The first day was SNAPSHOT drift. The engine-api JAR in my local Maven cache had breaking changes that hadn’t been published — PlannedAction and Capability moved to casehub-worker-api with new constructors. I migrated everything, then mvn clean pulled the published SNAPSHOT from GitHub Packages and the migration was wrong. The published JAR still had the original API. Hours of migration work reverted. Then the platform was rebuilt from source, and the migration turned out to be real after all. The stale cache had the right answer for the wrong reason.
The second day was the trust score. Ten SOUND attestations built a capability score of 0.917. One CRITICAL FLAGGED attestation was written against the same entry. Score after recompute: 0.917. Unchanged.
I filed ledger#157 — “PerActorTrustComputer must incorporate FLAGGED attestations into capability scores.” The ledger team traced every code path and found it was correct. They were right. The computation was fine.
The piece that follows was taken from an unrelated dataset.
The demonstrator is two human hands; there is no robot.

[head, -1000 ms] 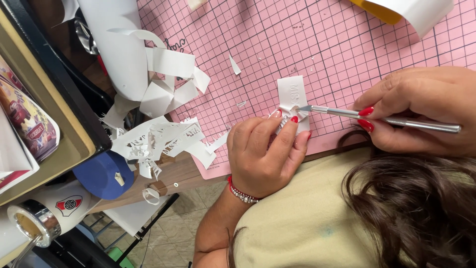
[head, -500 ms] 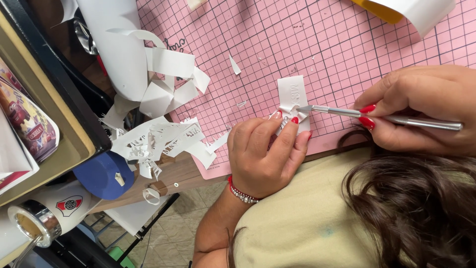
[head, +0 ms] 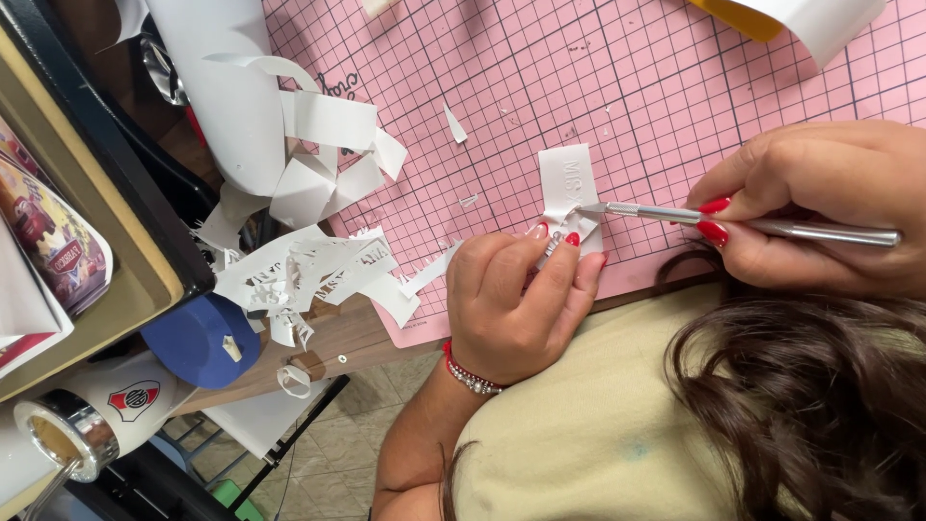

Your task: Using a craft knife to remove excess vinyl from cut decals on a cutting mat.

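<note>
A small white paper piece (head: 567, 178) with cut-out letters lies on the pink gridded cutting mat (head: 540, 87). My left hand (head: 516, 304) presses its lower end down with the fingertips; a red bead bracelet sits on that wrist. My right hand (head: 820, 207) grips a silver craft knife (head: 752, 224) like a pen. The blade tip touches the paper just above my left fingertips. Both hands have red nails.
White paper scraps (head: 309, 260) pile up at the mat's left edge beside a white paper roll (head: 222, 77). A blue cap (head: 198, 338), a white cup with a metal rim (head: 92, 425) and a dark tray (head: 106, 183) stand at the left. Dark hair (head: 810, 405) fills the lower right.
</note>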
The attestation was in the DB — a direct JPQL query returned both SOUND and FLAGGED. A direct TrustScoreComputer.compute() call with the same data correctly dropped the score to 0.513. The TrustScoreJob.runComputation() batch path wrote the correct score (0.884) to actor_trust_score. But TrustGateService.currentScore() returned 0.917.
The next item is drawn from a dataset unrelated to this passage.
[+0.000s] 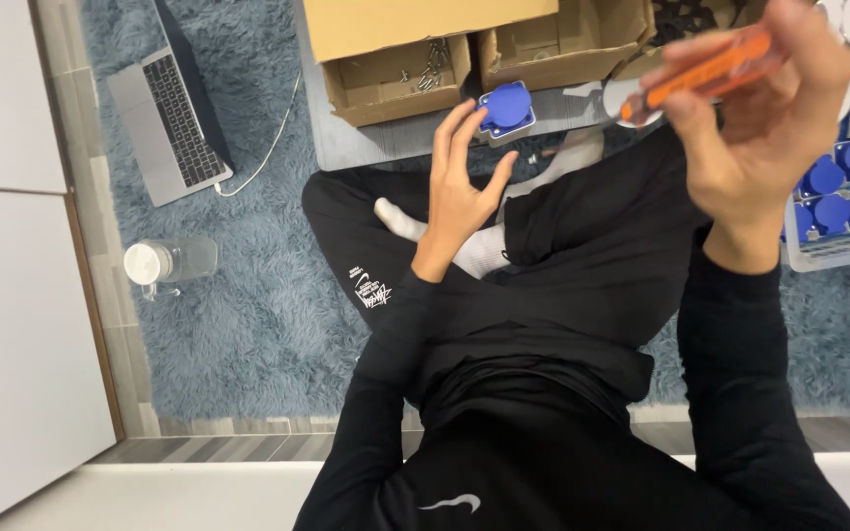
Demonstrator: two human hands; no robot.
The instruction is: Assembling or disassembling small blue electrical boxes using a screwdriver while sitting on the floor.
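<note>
Two hands: right (755,128) grips orange tool (705,71), left (459,187) open nr blue socket (507,108)

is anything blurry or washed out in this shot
Head view: the right hand and its orange tool sit close to the lens and look soft; the left hand and laptop are sharp; lighting is even, with no strong glare.

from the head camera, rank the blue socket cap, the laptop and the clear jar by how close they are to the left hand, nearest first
1. Blue socket cap: just above the open left hand, beside its fingertips.
2. Laptop: well off to the left, on the blue rug.
3. Clear jar: far left and lower, by the rug's edge; farthest by a small margin.
</note>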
The bug was a JPA first-level cache stale read. The test’s ambient persistence context loaded the ActorTrustScore entity during an initial read. When TrustScoreJob wrote the updated score inside QuarkusTransaction.requiringNew(), it committed to a different EntityManager. The ambient one still had the old entity in its identity map. Every subsequent read through TrustGateService — which shared the ambient EntityManager via CDI request scope — returned the cached value without hitting the DB.
The fix was one line: wrap the read in QuarkusTransaction.requiringNew().
OptionalDouble score = QuarkusTransaction.requiringNew().call(
() -> trustGateService.currentScore(agentId, capability));
The trust feedback loop works. Two agents with equal SOUND histories, one CRITICAL incident, recompute, routing shifts. The done-when is proven. But the test that proves it found more bugs than the feature it validates — a false bug report against a correct library, two rounds of SNAPSHOT migration whiplash, and a JPA cache behaviour that none of the ledger’s own unit tests could have caught because they bypass the persistence layer entirely.
The spec started as an ambitious two-repo design and ended as one test file. The test started as a simple assertion and ended as a cross-repo debugging expedition. The interesting pattern: integration tests that exercise the full stack through CDI find a completely different class of bugs than unit tests — not logic errors, but wiring and cache coherence issues that only emerge when multiple services share a persistence context.